Your assignment:
A verbatim copy of the listing is needed; pictures are to be left out.

Start of Provided data

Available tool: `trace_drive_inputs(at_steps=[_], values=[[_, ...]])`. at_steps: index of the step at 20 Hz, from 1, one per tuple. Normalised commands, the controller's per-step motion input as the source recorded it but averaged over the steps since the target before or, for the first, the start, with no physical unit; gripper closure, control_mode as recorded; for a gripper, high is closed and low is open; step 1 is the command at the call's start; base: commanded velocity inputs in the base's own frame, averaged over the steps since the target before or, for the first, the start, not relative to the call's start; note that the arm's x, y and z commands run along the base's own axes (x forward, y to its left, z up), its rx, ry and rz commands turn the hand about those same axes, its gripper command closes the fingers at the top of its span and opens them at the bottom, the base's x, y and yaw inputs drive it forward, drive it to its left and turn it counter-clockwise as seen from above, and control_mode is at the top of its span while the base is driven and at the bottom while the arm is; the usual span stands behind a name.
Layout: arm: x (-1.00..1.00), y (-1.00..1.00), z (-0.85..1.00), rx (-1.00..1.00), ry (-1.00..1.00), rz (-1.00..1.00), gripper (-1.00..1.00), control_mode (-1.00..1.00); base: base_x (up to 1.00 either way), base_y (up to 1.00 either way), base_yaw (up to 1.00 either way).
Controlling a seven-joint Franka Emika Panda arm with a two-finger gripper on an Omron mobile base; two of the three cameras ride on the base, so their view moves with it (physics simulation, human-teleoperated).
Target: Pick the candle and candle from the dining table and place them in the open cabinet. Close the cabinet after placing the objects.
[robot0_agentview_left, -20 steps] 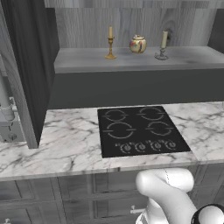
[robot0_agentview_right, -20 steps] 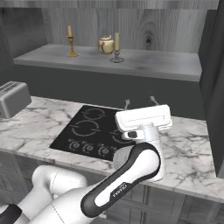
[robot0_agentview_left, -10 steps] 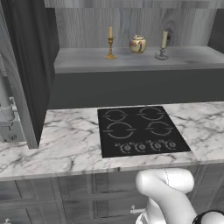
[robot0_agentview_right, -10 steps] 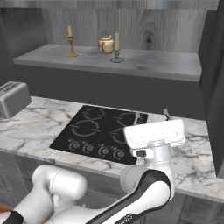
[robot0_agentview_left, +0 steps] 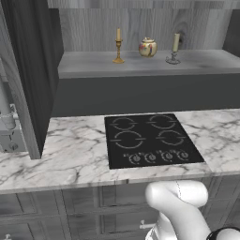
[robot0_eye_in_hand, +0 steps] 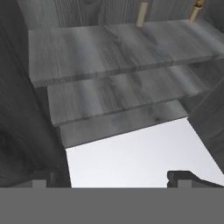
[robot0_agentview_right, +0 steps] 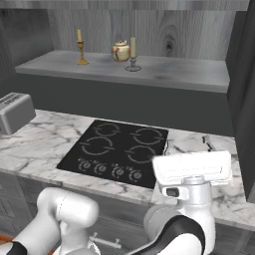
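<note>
Both candles already stand on the open cabinet's grey shelf (robot0_agentview_left: 140, 65) at the top of the frame: the yellow taper in its gold candlestick (robot0_agentview_left: 118, 46) toward the upper left of centre, the stubby pale-olive candle on its grey base (robot0_agentview_left: 174, 48) to the right, and a cream-and-gold lidded jar (robot0_agentview_left: 147, 47) between them, apart from each. In the right base view the gripper (robot0_agentview_right: 192, 168) sits low in the frame, right of centre, its white bar level above the marble desk (robot0_agentview_left: 70, 154) beside the black cooktop (robot0_agentview_left: 150, 138); the fingertips themselves are hard to make out there, but the hand view shows the two dark tips well apart with nothing between them, so it reads as spread and empty. One dark door (robot0_agentview_left: 26, 75) juts forward along the left edge of the left base view, another (robot0_agentview_right: 244, 94) along the right edge of the right base view. What remains, by this showing, is closing up. The risk lies in the swing: an arm reaching for a door could sweep the shelf and topple the slender taper, or a door shoved hard could jolt the shelf. A toaster (robot0_agentview_right: 15, 112) waits at left.
</note>
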Motion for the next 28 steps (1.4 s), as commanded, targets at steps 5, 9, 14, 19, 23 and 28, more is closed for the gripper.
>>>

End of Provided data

Answer below:
Available tool: `trace_drive_inputs(at_steps=[_], values=[[_, ...]])`. at_steps: index of the step at 20 Hz, from 1, one per tuple. Normalised commands, the controller's per-step motion input as the source recorded it but averaged over the steps since the target before or, for the first, the start, with no physical unit; gripper closure, control_mode as recorded; for a gripper, high is closed and low is open; step 1 is the command at the call's start; base: commanded velocity inputs in the base's own frame, averaged over the steps since the target before or, for the first, the start, not relative to the call's start; note that the arm's x, y and z commands run along the base's own axes (x forward, y to its left, z up), its rx, ry and rz commands turn the hand about those same axes, its gripper command closes the fingers at the top of its span and opens them at the bottom, the base's x, y and yaw inputs drive it forward, drive it to its left and turn it counter-clockwise as seen from above, and control_mode is at the top of its span while the base is driven and at the bottom while the arm is; the usual span stands behind a name.
Layout: arm: x (-1.00..1.00), y (-1.00..1.00), z (-0.85..1.00), rx (-1.00..1.00), ry (-1.00..1.00), rz (-1.00..1.00), gripper (-1.00..1.00), control_mode (-1.00..1.00); base: base_x (up to 1.00 either way), base_y (up to 1.00 either way), base_yaw (up to 1.00 either way).
Controlling a seven-joint Franka Emika Panda arm with a two-finger gripper on an Omron mobile base; two of the three cameras ride on the base, so their view moves with it (physics simulation, human-teleoperated).
Target: Pick the candle and candle from the dining table and place them in the open cabinet. Close the cabinet after placing the objects.
[robot0_agentview_left, -20 steps] 
[robot0_agentview_right, -20 steps] 
[robot0_agentview_left, -10 steps] 
[robot0_agentview_right, -10 steps] 
[robot0_agentview_left, +0 steps] 
[robot0_eye_in_hand, +0 steps] 
[robot0_agentview_right, +0 steps] 
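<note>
Both candles already stand on the open cabinet's grey shelf (robot0_agentview_left: 140, 65) at the top of the frame: the yellow taper in its gold candlestick (robot0_agentview_left: 118, 46) toward the upper left of centre, the stubby pale-olive candle on its grey base (robot0_agentview_left: 174, 48) to the right, and a cream-and-gold lidded jar (robot0_agentview_left: 147, 47) between them, apart from each. In the right base view the gripper (robot0_agentview_right: 192, 168) sits low in the frame, right of centre, its white bar level above the marble desk (robot0_agentview_left: 70, 154) beside the black cooktop (robot0_agentview_left: 150, 138); the fingertips themselves are hard to make out there, but the hand view shows the two dark tips well apart with nothing between them, so it reads as spread and empty. One dark door (robot0_agentview_left: 26, 75) juts forward along the left edge of the left base view, another (robot0_agentview_right: 244, 94) along the right edge of the right base view. What remains, by this showing, is closing up. The risk lies in the swing: an arm reaching for a door could sweep the shelf and topple the slender taper, or a door shoved hard could jolt the shelf. A toaster (robot0_agentview_right: 15, 112) waits at left.
</note>
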Motion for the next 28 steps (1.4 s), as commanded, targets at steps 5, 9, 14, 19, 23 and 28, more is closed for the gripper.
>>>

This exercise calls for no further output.